Als Traumfriede dann auf seinem Lager lag und zum erstenmal in seinem Leben fühlte, daß er eine Heimat hatte, da strich ihm Muhme Lenelis lind über das Gesicht und sagte: „'s war doch gut, daß du mir in meinen Suppentopf gefallen bist, gelle mein Söhnchen?“

Oh, der Suppentopf und Heine Peterles rosenroter Drachen! Wie oft dachte Traumfriede voll Dankbarkeit daran.
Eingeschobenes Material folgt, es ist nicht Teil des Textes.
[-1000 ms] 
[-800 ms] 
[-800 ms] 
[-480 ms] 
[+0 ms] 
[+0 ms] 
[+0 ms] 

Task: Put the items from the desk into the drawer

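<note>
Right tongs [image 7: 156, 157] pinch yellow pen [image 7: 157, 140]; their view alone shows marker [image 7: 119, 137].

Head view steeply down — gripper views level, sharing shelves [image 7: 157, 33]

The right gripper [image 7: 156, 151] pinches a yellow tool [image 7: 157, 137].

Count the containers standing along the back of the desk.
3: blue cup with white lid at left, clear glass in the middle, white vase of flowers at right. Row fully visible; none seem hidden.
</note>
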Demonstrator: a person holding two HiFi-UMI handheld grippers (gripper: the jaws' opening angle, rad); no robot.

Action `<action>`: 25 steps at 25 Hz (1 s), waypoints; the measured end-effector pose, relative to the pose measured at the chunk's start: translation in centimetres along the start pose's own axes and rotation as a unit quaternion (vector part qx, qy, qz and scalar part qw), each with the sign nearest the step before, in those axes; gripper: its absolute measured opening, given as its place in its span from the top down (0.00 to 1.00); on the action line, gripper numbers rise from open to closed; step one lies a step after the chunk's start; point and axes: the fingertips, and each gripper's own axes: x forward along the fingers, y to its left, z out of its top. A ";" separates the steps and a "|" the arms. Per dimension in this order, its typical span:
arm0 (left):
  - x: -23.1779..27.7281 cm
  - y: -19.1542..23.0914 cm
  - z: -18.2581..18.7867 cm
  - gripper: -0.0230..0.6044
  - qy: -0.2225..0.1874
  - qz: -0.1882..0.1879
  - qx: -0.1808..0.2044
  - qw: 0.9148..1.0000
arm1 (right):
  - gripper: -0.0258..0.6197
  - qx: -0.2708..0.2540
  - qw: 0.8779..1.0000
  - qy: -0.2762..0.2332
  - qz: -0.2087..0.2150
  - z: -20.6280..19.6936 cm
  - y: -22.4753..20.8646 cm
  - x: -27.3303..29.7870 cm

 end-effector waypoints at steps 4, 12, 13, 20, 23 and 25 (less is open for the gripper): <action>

Wenn einer plötzlich über Nacht ein Prinz wird und immer mit einer Krone auf dem Kopf herumlaufen darf, der kann nicht glücklicher sein als der arme Waisenknabe bei Muhme Lenelis.

In dem kleinen Häuschen wurde er ein lustiger, fröhlicher Bube, da verlor er seine Schüchternheit und lernte es, den Menschen frei und zutraulich in die Augen zu sehen. Es wurde so mit ihm, daß der Herr Lehrer in der Schule oft sagte: „Die beste Arbeit hat wieder Friede gemacht,“ und er meinte damit Traumfriede.

Die Gemeinde zahlte Muhme Lenelis ein Kostgeld für den Buben, und weil die Bauern sich schämten und der Herr Pfarrer ihnen zuredete, wurde das Kostgeld reichlich. Auch die Schulzenfrau, die Schnipfelbäuerin und die Wirtin vergaßen nicht, was sie versprochen hatten, und die Muhme sagte manchmal: „Bube, Bube, seit du mir in den Suppentopf gefallen bist, wird der nicht mehr leer!“

Schulzens Jakob, der das einmal hörte, fragte nachdenklich: „Ob unser Pflaumenmustopf auch immer vollbleibt, wenn ich mal reinfalle?“

„Studier 's lieber nicht,“ sagte Muhme Lenelis lachend, „es könnte dir schlecht bekommen, weißt du, so wie mit der Roggenmuhme!“

Da ließ es Schulzens Jakob, und das war auch besser. Es findet nicht jeder im Suppentopf das Glück wie Traumfriede.